Os meus pais casaram há 61 anos, naquele que era o dia da cidade de Lourenço Marques e que, tanto quanto sei, continua a ser feriado em Moçambique. Ano passado ainda estávamos juntos os três, apesar de em condições muito difíceis, por causa da acentuada demência do meu pai. Em poucos meses, a doença da minha mãe agravou muito, o que, há um ano, não me passaria pela cabeça que pudesse acontecer; sabia que ela tinha uma doença muito grave, mas acreditava que a sua evolução seria muito lenta, e que o verdadeiro perigo, no seu caso, havia de chegar por causa da insuficiência cardio-respiratória.

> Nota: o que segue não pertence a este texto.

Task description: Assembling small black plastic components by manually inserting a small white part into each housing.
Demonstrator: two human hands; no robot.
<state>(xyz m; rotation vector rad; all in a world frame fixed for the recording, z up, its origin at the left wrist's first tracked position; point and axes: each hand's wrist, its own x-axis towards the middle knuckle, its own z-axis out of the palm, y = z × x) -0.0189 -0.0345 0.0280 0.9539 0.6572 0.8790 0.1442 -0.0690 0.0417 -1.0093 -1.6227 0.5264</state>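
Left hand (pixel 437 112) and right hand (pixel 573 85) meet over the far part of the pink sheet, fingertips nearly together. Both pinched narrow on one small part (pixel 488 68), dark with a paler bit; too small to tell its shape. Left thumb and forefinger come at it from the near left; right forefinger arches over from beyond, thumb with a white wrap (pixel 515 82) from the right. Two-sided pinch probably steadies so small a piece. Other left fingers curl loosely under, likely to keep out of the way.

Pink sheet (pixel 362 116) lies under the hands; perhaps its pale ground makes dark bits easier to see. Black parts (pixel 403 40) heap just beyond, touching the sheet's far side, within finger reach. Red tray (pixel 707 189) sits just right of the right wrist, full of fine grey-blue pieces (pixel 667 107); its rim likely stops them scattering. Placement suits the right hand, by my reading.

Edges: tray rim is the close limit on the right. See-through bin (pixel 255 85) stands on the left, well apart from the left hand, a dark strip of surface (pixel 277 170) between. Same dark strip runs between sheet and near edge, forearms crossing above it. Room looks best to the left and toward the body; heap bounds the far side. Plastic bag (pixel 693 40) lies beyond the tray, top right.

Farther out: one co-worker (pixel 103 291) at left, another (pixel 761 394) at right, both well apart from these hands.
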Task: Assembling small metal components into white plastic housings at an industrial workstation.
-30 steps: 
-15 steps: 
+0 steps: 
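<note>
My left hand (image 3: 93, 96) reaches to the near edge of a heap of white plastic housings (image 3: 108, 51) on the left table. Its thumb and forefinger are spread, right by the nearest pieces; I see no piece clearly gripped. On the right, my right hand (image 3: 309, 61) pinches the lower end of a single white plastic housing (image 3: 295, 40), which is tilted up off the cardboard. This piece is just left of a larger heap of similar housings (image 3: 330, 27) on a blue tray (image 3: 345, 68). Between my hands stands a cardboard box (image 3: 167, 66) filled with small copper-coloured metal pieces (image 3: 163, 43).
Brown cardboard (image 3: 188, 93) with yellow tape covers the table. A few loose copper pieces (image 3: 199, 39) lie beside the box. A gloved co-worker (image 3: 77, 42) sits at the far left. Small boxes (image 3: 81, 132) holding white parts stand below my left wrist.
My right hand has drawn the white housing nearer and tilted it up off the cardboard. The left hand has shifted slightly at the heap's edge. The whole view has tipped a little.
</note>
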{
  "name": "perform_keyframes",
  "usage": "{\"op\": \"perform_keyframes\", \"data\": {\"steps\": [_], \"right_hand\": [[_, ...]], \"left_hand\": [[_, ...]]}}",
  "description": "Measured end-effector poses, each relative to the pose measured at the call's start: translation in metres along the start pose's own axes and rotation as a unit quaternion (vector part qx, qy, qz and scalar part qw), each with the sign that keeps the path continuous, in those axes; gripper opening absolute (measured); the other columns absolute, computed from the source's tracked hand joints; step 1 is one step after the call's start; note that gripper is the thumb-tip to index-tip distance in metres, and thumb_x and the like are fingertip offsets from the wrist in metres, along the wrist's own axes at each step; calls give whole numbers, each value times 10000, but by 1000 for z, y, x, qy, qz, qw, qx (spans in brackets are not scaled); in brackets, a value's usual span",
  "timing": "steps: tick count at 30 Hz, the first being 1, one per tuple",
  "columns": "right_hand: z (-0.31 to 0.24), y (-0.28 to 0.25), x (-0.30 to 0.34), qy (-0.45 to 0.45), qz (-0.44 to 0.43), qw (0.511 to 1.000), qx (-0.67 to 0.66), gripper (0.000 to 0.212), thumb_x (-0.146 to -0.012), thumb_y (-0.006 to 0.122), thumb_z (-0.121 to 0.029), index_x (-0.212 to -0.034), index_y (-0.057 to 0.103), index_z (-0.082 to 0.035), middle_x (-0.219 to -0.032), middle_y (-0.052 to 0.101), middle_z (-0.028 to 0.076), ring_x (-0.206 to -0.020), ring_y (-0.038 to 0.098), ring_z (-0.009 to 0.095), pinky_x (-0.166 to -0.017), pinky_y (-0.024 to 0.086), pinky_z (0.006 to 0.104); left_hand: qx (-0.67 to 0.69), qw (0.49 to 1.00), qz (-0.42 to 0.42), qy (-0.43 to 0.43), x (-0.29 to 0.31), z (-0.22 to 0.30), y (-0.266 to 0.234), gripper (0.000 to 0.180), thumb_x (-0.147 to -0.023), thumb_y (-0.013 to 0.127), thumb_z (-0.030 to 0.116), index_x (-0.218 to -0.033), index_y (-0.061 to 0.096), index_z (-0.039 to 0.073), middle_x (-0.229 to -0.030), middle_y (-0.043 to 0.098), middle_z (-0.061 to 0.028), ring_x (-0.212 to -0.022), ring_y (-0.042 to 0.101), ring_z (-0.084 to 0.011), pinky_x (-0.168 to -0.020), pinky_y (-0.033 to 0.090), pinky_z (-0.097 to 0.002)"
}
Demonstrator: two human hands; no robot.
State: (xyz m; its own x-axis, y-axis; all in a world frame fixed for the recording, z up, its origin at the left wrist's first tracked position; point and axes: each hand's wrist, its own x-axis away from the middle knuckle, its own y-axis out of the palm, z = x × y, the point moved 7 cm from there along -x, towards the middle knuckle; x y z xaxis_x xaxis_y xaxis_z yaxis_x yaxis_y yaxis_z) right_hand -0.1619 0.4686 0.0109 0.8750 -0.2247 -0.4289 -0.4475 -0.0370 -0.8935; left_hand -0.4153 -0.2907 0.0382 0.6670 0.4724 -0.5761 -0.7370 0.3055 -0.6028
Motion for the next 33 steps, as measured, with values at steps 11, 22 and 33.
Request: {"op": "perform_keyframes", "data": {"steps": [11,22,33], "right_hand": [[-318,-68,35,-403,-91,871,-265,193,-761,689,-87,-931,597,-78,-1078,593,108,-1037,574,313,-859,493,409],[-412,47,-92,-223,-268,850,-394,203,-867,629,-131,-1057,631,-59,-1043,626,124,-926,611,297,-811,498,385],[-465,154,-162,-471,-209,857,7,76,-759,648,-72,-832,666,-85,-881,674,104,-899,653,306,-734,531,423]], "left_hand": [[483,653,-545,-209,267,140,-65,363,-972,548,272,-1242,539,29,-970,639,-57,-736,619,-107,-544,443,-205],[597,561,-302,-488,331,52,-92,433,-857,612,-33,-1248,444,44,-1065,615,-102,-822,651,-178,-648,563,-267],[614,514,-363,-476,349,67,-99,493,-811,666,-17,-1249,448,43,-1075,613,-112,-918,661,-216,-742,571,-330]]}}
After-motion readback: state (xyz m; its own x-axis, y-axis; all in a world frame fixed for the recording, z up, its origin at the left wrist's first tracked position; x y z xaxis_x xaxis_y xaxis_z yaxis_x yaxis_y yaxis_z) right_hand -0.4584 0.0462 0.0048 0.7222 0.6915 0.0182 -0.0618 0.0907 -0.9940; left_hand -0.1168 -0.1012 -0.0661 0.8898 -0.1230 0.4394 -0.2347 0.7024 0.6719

O facto é que um ano depois a minha mãe já partiu, o meu pai está internado, num processo de progressivo oblívio da sua memória e das suas referências, a data diz pouco à restante família, que nem se lembra, e apenas a minha memória guarda e celebra, com comoção e um misto de alegria e tristeza, este dia. Que é importante, porque foram muitos anos de vida em comum; os meus pais viveram muita coisa, muitos revezes da vida, mas também muitas alegrias. Sempre tiveram, acho eu, e embora nem sempre de uma maneira muito clara, vontade e prazer em gozar a vida, e souberam, mesmo em períodos muito complicados, fazer coisas apenas pelo gozo de as fazerem juntos.
Suponho que, vistos à distância da memória, foram um casal feliz. Embora em ambos tenham sempre convivido, ainda que de maneiras diferentes, muito diferentes, sentimentos contraditórios: o amor que viveram era-lhes muito compensador, mas ambos sentiam alguma frustração por esse amor de certo modo lhes ter limitado tudo o que desejavam para as suas próprias vidas. Mas tenho consciência de que se calhar, neste aspecto, e apesar de os conhecer muito bem, estou um bocado a inventar; mas sinceramente, penso que não.
Os últimos cinco anos da sua vida comum foram muito complicados, apesar de eu ter tentado tudo o que creio ter sido possível, para amenizar essas dificuldades, sobretudo para a minha mãe, e tentar dar-lhe algumas alegrias que a compensassem dessas difíceis complicações. E foram tão difíceis que, progressivamente, e depois de termos feito uma bela festa quando foram as bodas de ouro, em 2004, a data foi ganhando um certo sabor agri-doce. Por isso faço em esforço para tentar resgatar a alegria e a celebração dessa festa, quando nem tínhamos consciência de que o abismo estava tão perto. E enquanto tiver memória, espero continuar a celebrar.
Sabes que isto com idade refina e mesmo sem haver o factor doença, a convivência não é fácil. Mais vale, como dizes, recordar os bons anos.
Abraço
quanto aos homens, acho só que estão mais infantilizados (as mães, como não se podiam divorciar, transferiam para os filhos todo o amor que tinham para dar e tratavam-nos como eternos bebés) e que se cansam ao primeiro contratempo, e desatam a correr atrás de um brinquedo novo
:)
Comentário
O teu post apesar de conter uma história muito pessoal, em que partilhas o que sentes, não deixei de sentir uma tristeza, que faz parte da vida, o avançar do tempo e a idade a ir juntamente com ele devolvendo a todos nós, pequenas contrariedades que nos marcam e nos deixam presos a memórias, umas boas e outras más.
Também espero enquanto tiver memória de continuar a celebrar os bons momentos que tenho vivido. :D
Re: Comentário
e tens razão, sim, a tristeza faz parte da vida, precisamos de a saber aceitar e conviver com ela. e assim como não precisamos de ficar eufóricos quando nos acontece algo de bom (basta ficar muito contente eheh), também não precisamos de nos deprimir quando acontece uma coisa muito triste.
parece-me que depende muito do feitio de cada um, mas como eu sou um bocado melancólico (ou pelo menos tenho dias...) gosto de cultivar as memórias, sobretudo das coisas boas que a vida e os outros me deram.